## Exercise goal
Print, in exact form, the lines below from the one containing "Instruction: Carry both" through the one containing "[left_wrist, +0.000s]", and omit all others.

## Information shown
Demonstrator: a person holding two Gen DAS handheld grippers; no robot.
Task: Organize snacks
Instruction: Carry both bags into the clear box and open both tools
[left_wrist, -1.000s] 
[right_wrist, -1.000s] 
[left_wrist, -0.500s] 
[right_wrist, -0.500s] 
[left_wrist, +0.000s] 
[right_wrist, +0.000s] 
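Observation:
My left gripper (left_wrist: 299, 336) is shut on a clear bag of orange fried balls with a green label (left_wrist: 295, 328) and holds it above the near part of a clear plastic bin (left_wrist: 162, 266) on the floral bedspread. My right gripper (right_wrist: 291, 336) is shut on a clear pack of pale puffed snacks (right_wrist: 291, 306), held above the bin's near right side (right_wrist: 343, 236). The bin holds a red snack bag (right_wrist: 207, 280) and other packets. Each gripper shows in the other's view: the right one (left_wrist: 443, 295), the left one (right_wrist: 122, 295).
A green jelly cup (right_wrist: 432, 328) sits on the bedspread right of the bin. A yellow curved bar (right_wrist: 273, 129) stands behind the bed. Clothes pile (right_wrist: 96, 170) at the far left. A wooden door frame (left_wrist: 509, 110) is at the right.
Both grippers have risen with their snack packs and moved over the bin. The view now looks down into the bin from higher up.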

## Solution
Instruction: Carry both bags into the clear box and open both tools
[left_wrist, -1.000s] 
[right_wrist, -1.000s] 
[left_wrist, -0.500s] 
[right_wrist, -0.500s] 
[left_wrist, +0.000s] 

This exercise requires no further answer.